参考までに施設介護の種類をお示ししておきます。たくさんありますね。今日は施設系サービスの説明がメインではないので細かくは説明しませんが、公的と民間の二つの施設があると覚えておいてください。その中でも一番人気があるのは7番目の介護老人福祉施設(通称。特養)です。月額6万から15万と他に比べて費用が安く済みますが、要介護3以上でないと入ることができません。では要介護3以上の方はすぐにここに入居できるかと言うとそうでもありません。この数年、たくさんの人が順番待ちをしていますので、なかなかすぐに入居できません。将来、公的施設が増えて状況が好転することを願っています。

施設系サービスの費用
施設系サービスの費用

4.4 介護期間を予想する

こればっかりは誰にも分かりませんね。公的資料や参考資料を見て、皆さん自身が判断していただくしかありません。

一つ目の考え方としては平均寿命-健康寿命の差を介護期間の最大値と見るというものです。男性の場合は9年、女性の場合は12年です。実際はこれ以下になるでしょうけどね。

二つ目の考え方として、民間の調査結果を参考にするというものです。
生命保険文化センターによる「調査生命保険に関する全国実態調査平成30年」を見ますと、平均して54.5ヶ月つまり4年と7ヶ月という値になりました。他に参考にできる数値がないので今回は55ヶ月として計算しましょう。

介護期間を予想する
介護期間を予想する

4.5 一時費用

一時費用というのは住宅改造や介護用ベッドの購入などの費用です。これも先ほどと同じ資料から抜粋しました。あくまでもアンケートですが、年々減少傾向にあります。それでも平成30年は69万円かかったという結果が出ています。

一時費用
一時費用

5. 介護費用の概算を試算してみると

以上のデータを基に介護費用の概算を計算してみました。

すべて平均値を使って計算した場合498万円。まあざっくり500万円です。最も多い回答額の範囲月額15万円かかりますよっていう方を対象にした場合は894万円。900万円ですね。首都圏又はそれに準ずる地域だったら月額20万円は見ておいた方がいいので1169万円。という結果になりました。まあ、誰にも分かりませんが、私がもし聞かれたらざっくり500万円くらいかなと答えるようにしています。

介護費用は、年金あるいは貯蓄から支払うことになりますね。基本は、自分の年金内でまかなうということです。年金は、会社員の方でしたらまあ平均月額15万円ぐらいでしょうか。自営業の方でしたら月額6万円ぐらい。介護費用の準備額は、介護の想定月額から年金を引いた差額を計算した額になります。

首都圏又はそれに準ずる地域にお住まいの方で、月額20万円を想定した場合は、会社員でしたらだいたい350万円。自営業の方でしたら840万円という計算結果になります。

ここで注意が必要なのは夫婦二人で暮らしていて、一方の方が施設に入居する場合は、充当できる年金額が減るということを考慮しなければいけません。なぜならば、もう一人は別会計で生活していかなければなりませんからね。

それとおせっかいかもしれませんが、会社員でもうすぐ退職金が手に入るという方は退職金を年金でもらうっていう選択をする方もおられると思います。その時、合計所得が年間280万円以上になった場合、介護保険は2割負担となりますので気を付けた方がいいでしょう。

介護費用の概算を試算してみると
介護費用の概算を試算してみると

6. まとめ

介護の状況をみると

  • 75歳位から介護が始まる人が増える傾向にある。
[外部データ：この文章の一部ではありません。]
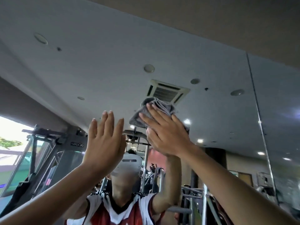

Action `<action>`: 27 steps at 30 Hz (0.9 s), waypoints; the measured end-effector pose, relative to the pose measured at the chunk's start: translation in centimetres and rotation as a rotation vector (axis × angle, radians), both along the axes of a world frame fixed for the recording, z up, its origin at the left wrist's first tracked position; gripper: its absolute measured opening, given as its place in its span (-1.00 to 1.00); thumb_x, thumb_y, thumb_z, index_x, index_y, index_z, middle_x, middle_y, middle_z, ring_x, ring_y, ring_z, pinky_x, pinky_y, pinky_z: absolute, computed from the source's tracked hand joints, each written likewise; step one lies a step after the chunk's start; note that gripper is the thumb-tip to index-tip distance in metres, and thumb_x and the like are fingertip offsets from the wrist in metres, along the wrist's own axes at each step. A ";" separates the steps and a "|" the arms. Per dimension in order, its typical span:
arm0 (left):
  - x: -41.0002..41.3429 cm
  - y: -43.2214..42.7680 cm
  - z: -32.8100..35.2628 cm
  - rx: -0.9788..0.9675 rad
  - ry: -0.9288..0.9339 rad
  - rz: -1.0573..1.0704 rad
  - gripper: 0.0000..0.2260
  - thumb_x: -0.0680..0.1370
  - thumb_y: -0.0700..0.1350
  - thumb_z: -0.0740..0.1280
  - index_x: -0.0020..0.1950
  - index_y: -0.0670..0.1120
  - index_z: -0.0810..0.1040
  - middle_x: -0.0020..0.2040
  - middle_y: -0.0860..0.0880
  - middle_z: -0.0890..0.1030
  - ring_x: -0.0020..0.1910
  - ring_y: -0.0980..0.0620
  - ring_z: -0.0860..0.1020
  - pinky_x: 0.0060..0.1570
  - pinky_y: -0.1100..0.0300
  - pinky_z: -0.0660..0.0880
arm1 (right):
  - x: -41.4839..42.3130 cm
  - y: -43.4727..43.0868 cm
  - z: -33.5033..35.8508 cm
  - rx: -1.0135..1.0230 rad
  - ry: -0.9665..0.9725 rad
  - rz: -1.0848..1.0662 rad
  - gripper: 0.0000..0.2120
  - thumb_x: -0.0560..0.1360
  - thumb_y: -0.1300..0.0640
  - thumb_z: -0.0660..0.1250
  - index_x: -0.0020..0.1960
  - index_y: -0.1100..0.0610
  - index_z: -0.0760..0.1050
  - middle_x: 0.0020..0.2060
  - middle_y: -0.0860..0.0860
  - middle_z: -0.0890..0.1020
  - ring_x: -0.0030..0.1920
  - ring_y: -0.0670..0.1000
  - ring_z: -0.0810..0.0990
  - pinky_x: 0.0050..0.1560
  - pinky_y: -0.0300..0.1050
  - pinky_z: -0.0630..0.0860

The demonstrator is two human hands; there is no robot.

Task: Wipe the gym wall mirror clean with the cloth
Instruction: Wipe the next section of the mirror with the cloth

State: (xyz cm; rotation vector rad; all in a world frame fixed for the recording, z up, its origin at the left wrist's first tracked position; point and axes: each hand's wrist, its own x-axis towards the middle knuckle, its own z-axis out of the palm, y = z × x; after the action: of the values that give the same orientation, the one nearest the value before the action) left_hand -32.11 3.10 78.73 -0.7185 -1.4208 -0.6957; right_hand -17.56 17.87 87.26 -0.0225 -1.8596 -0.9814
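Right fingers [155,112] are straight and a little spread, lying flat over the grey folded terry cloth [144,109]. It's a press, not a pinch! The thumb lies out along the cloth's lower edge. The right hand [164,133] pins the cloth against the big gym wall mirror [219,65], high on the glass. It sits below the mirror's top edge and well to the left of the vertical seam [259,114] between the panels. Folds of cloth show above the fingertips, and one corner sticks out under the heel of the hand.

Over to the left fingers [110,124]: straight, close together, pointing up and holding nothing. The left hand [103,143] is raised flat beside the right hand, just left of the cloth and apart from it. Whether that palm touches the glass, I cannot tell.

Both bare forearms reach up from the bottom corners of the view.

In the glass, just behind the cloth, there's a square white ceiling air vent [168,90], with round ceiling lights [149,68] near it. Below the hands stands the reflected person in a red and white jersey [120,210], one arm raised to the cloth. Toward the mirror's left edge are a black metal gym machine [48,143] and a bright window [9,132].
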 end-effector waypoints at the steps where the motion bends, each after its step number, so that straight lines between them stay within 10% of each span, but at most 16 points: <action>1: 0.1 0.1 0.1 -0.007 0.010 -0.001 -0.51 0.64 0.01 -0.01 0.47 -0.21 0.39 0.47 -0.36 0.35 0.51 -0.30 0.27 0.42 -0.30 0.10 | 1.4 1.7 -0.1 0.010 -0.009 -0.007 -0.48 0.62 -0.12 -0.07 0.57 -0.19 -0.02 0.60 -0.09 -0.02 0.59 -0.09 -0.03 0.41 0.05 0.06; 9: 2.2 1.8 1.9 -0.155 0.168 0.102 -0.49 0.57 0.04 0.09 0.35 -0.23 0.54 0.36 -0.34 0.50 0.36 -0.31 0.48 0.26 -0.31 0.35 | 6.0 7.1 9.5 -0.619 0.717 0.013 -0.42 0.60 -0.04 -0.08 0.61 -0.01 0.13 0.60 0.06 0.13 0.59 0.03 0.07 0.50 0.17 0.16; 19: 5.6 5.9 1.9 -0.138 0.150 0.041 -0.51 0.58 0.04 0.12 0.39 -0.21 0.50 0.40 -0.36 0.45 0.42 -0.32 0.41 0.35 -0.30 0.31 | 8.7 10.7 -0.3 -0.025 0.085 -0.042 -0.48 0.64 -0.09 -0.08 0.59 -0.15 -0.01 0.61 -0.10 -0.01 0.60 -0.11 -0.06 0.45 0.13 0.16; 23: 7.0 8.0 2.2 -0.204 0.199 0.027 -0.41 0.62 0.16 -0.01 0.44 -0.19 0.46 0.44 -0.35 0.39 0.46 -0.32 0.35 0.40 -0.21 0.09 | 15.1 18.1 0.4 -0.270 0.390 -0.073 -0.48 0.64 -0.09 -0.14 0.59 -0.09 0.03 0.61 -0.01 0.10 0.60 -0.02 0.03 0.52 0.21 0.16; 27: 9.4 10.3 3.6 -0.246 0.245 0.007 -0.40 0.52 0.14 0.09 0.38 -0.21 0.52 0.39 -0.38 0.45 0.41 -0.35 0.41 0.36 -0.31 0.32 | 15.8 17.3 7.0 -0.744 0.722 -0.043 -0.46 0.66 -0.03 -0.06 0.63 -0.02 -0.02 0.63 0.03 0.00 0.61 0.02 -0.05 0.56 0.18 0.01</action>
State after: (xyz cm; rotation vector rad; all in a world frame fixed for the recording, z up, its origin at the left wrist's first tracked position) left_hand -22.70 13.38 82.33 -0.9567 -1.2929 -0.4134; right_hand -1.74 35.19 94.30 -0.7624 -1.4325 -0.1929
(18.6%
  • 85歳以上になると60%の人が介護サービスを利用している。(女性の比率が75%と高い)
  • 平均の介護期間は約5年くらい
  • 介護にはレベルがあり、要支援2ランク、要介護5ランクの合計7ランクがある。
  • 介護の主たる原因は,認知症,脳卒中,骨折転倒,高齢衰弱の四つ

介護の費用は

  • 要介護度によって負担額が違う。
  • 負担限度額の制度がある。一般の場合44400円(月額)。高収入の人は負担が増える。
  • 在宅介護では1.5万(月額)くらいを負担している
  • 施設介護では地域格差もあり10万~30万(月額)とばらついている
  • 自分の年金収入と介護費用の差額は貯蓄で準備する必要がある。

本日は、最後まで聴いていただきありがとうございました。

まとめ
まとめ

7. ご注意願いたいこと

・投資、年金、保険、相続、税金等の実務は、専門資格領域となるため、FPがその範疇の業務をお手伝いすることは禁じられています。具体的な事項につきましては、弁護士、税理士、社会保険労務士等の専門家にご相談ください。
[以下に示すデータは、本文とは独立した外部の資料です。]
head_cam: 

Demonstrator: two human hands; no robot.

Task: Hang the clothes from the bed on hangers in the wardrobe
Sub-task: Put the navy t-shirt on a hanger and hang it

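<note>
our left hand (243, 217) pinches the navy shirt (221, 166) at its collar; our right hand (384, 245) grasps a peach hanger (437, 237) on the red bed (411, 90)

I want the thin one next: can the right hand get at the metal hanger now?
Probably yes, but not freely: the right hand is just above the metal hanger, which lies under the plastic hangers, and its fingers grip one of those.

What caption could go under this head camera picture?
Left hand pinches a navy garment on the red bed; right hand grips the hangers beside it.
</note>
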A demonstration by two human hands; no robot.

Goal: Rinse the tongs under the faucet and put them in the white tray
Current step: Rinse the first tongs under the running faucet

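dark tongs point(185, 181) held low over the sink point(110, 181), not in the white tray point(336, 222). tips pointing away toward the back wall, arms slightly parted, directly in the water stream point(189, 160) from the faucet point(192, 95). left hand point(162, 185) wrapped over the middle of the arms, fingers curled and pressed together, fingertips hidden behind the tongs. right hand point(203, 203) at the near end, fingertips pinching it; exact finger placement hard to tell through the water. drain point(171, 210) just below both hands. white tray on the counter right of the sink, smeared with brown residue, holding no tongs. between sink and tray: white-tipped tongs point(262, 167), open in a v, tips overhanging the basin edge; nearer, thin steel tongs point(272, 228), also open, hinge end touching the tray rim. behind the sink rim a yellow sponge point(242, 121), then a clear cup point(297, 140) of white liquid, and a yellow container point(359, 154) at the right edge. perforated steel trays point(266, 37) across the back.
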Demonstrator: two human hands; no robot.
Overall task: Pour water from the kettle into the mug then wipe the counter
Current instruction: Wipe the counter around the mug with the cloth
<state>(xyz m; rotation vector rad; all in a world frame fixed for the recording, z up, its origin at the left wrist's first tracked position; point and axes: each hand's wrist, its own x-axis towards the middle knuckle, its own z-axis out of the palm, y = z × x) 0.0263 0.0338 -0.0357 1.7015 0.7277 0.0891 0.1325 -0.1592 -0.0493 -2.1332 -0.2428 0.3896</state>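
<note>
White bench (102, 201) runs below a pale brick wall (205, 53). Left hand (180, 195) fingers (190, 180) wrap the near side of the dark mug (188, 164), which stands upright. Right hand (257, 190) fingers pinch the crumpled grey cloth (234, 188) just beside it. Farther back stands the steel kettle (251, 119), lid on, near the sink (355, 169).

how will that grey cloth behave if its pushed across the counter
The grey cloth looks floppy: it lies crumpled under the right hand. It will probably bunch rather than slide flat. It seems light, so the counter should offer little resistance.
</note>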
・引用した資料は、引用先を示すとともに、最新のものとなるように努めますが、発表時期(もしくは、閲覧時期)によっては、陳腐化している可能性もあります。そのため、実際の状況に照らし合わせて、都度、ご確認していただくようにお願いいたします。

・本資料は、2021年6月12日現在において、入手できる資料を元に構成されております。